EX-99.(B)(VI) 8 e663584_ex99-bvi.htm

 

Exhibit (b)(vi)

 

 

Compass Pathways plc

 

August 18, 2023

 

Citibank, N.A. - ADR Department
388 Greenwich Street
New York, New York 10013

Attention: Ryan Everett

 

Re:PIPE Securities Series Letter Agreement

 

Ladies and Gentlemen:

 

Reference is hereby made to (i) the Deposit Agreement, dated as of September 22, 2020 (the “Deposit Agreement”), by and among Compass Pathways plc, a public limited company incorporated under the laws of England and Wales (the “Company”), Citibank, N.A., a national banking association organized and existing under the laws of the United States of America, as Depositary (the “Depositary”), and all Holders and Beneficial Owners of American Depositary Shares (“ADSs”) issued thereunder, and (ii) the Restricted ADS Letter Agreement, dated as of August 18, 2023 (the “Restricted ADS Letter Agreement”), by and between the Company and the Depositary. Capitalized terms used but not defined herein shall have the meanings given to them in the Deposit Agreement, or, in the event so noted herein, in the Restricted ADS Letter Agreement.

 

The Company has, upon the terms set forth in that certain Securities Purchase Agreement, dated as of August 16, 2023 (the “Securities Purchase Agreement”), by and among the Company and each purchaser identified on Exhibit A thereto (each, an “ADS Purchaser”), offered and agreed to sell an aggregate of (i) 16,076,750 ADSs of the Company to the ADS Purchasers, such ADSs to be issued to the ADS Purchasers by the Depositary in the form of Restricted ADSs upon the terms set forth herein and the Restricted ADS Letter Agreement, and (ii) warrants to purchase up to 16,076,750 ADSs, in each case in reliance upon the exemptions from registration afforded by the provisions of Section 4(a)(2) (the “Section 4(a)(2) Exemption”) of the Securities Act of 1933, as amended (the “Securities Act”), as promulgated by the U.S. Securities and Exchange Commission (the “SEC”) under the Securities Act (such transaction, the “Private Placement”).

 

The purpose and intent of this PIPE Securities Series Letter Agreement is to supplement the Deposit Agreement and the Restricted ADS Letter Agreement for the purpose of accommodating (i) the issuance of Restricted ADSs to the ADS Purchasers in connection with the Private Placement (such Restricted ADSs, “Private Placement ADSs”), (ii) the sale, transfer or cancellation of such Private Placement ADSs, and (iii) certain ancillary transactions further described below.

 

For good and valuable consideration, the receipt and sufficiency of which are hereby acknowledged, the Company and the Depositary hereby agree, notwithstanding the terms of the Deposit Agreement, as follows:

 

 

 

 

1.                  Deposit of Shares.

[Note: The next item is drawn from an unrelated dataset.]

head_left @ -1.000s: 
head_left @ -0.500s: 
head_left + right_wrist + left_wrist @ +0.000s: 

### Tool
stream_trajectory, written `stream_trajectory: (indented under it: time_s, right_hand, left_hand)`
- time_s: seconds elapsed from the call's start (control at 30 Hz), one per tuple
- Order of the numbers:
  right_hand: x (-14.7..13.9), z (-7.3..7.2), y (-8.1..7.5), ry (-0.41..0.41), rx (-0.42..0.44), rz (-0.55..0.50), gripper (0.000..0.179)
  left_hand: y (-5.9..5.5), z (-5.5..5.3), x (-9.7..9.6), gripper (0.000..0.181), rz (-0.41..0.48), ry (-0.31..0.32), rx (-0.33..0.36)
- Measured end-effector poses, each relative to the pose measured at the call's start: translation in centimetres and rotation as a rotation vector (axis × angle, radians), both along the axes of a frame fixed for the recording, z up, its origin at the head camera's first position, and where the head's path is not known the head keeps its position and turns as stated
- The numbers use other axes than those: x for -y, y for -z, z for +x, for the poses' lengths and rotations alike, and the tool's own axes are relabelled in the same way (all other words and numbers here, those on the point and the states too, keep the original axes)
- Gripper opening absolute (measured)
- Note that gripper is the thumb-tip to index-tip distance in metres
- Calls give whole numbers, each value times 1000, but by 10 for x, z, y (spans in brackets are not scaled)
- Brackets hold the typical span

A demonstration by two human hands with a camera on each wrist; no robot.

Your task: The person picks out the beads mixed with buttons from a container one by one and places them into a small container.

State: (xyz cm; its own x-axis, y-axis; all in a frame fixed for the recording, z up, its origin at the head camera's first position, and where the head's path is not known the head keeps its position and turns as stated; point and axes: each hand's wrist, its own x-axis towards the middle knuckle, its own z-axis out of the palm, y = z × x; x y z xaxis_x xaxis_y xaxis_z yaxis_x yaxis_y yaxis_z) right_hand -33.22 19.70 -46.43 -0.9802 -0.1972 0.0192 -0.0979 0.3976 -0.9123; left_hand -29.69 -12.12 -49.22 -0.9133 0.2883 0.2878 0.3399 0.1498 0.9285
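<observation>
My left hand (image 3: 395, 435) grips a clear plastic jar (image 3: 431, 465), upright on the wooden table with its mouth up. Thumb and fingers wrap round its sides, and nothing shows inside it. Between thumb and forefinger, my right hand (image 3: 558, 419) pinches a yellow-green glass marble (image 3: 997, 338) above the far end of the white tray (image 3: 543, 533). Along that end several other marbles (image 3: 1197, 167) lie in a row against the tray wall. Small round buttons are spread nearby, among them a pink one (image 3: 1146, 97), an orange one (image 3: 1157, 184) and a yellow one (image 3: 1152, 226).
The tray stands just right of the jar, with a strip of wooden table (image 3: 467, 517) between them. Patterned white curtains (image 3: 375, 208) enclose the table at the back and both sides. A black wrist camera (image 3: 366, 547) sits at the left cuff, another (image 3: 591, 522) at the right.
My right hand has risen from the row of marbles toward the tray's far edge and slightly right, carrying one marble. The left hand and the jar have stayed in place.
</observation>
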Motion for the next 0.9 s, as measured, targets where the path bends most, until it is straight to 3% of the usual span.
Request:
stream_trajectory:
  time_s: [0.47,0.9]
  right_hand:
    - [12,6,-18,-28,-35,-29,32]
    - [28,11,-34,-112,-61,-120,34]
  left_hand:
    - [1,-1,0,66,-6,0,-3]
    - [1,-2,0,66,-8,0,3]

The Company and the Depositary hereby agree that upon the consummation of the Private Placement, the Company shall (i) cause 16,076,750 Shares (the “Private Placement Shares”) to be issued and deposited with the Custodian and (ii) instruct the Depositary to issue and deliver the corresponding 16,076,750 Private Placement ADSs in the form of Restricted ADSs in respect thereof, in each case upon the terms of Section 2.13 and 2.14 of the Deposit Agreement, as supplemented by this PIPE Securities Series Letter Agreement and the Restricted ADS Letter Agreement, to the ADS Purchasers or their designees.

 

2.                  Depositary Procedures. In furtherance of the foregoing, the Company hereby instructs the Depositary, and the Depositary agrees, upon the terms and subject to the conditions set forth in Section 2.14 of the Deposit Agreement as supplemented by this PIPE Securities Series Letter Agreement and the Restricted ADS Letter Agreement, to (i) establish procedures to enable (a) the Company to deposit 16,076,750 Private Placement Shares, to be represented by 16,076,750 Private Placement ADSs, with the Custodian by the Company on behalf of the ADS Purchasers as a valid deposit of such Private Placement Shares under the Deposit Agreement in order to enable the issuance by the Depositary of Restricted ADSs, and (b) the transfer of the Private Placement ADSs, the removal of the transfer and other restrictions with respect to Private Placement ADSs in order to create freely transferable unrestricted ADSs, and the withdrawal of the Private Placement Shares underlying the Private Placement ADSs, in each case upon the terms and subject to the conditions set forth in the Deposit Agreement as supplemented by the terms of this PIPE Securities Series Letter Agreement and the Restricted ADS Letter Agreement, and (ii) deliver an account statement (the “Account Statement”) to the holders of Private Placement ADSs following the issuance of the Private Placement ADSs upon the terms set forth herein. Nothing contained in this PIPE Securities Series Letter Agreement shall in any way obligate the Depositary, or give authority to the Depositary, to accept any Shares other than the Private Placement Shares described herein for deposit under the terms hereof.

 

The Depositary shall (i) cause the Private Placement ADSs issued upon the deposit of the corresponding Private Placement Shares to be separately identified on the books of the Depositary under CUSIP No.: 20451W994, and (ii) cause each of the Private Placement Shares represented by the Private Placement ADSs to be held, to the extent practicable, separate and distinct by the Custodian from the other Deposited Securities held by the Custodian in respect of the ADSs issued under the Deposit Agreement that are not Private Placement ADSs. The Private Placement ADSs shall not be eligible for inclusion for settlement in DTC.

 

The Company hereby advises the Depositary, and the Depositary hereby agrees and acknowledges, that the Private Placement ADSs issuable in accordance with the terms of this PIPE Securities Series Letter Agreement shall be eligible to exercise all voting rights and receive dividend distributions, in each case in the manner and to the extent otherwise afforded to Restricted ADSs pursuant to the Deposit Agreement.

 

The Depositary is hereby authorized and directed to issue the Private Placement ADSs as uncertificated Restricted ADSs registered on the books of the Depositary in the name of the ADS Purchasers or their respective designees for the benefit of each such ADS Purchaser.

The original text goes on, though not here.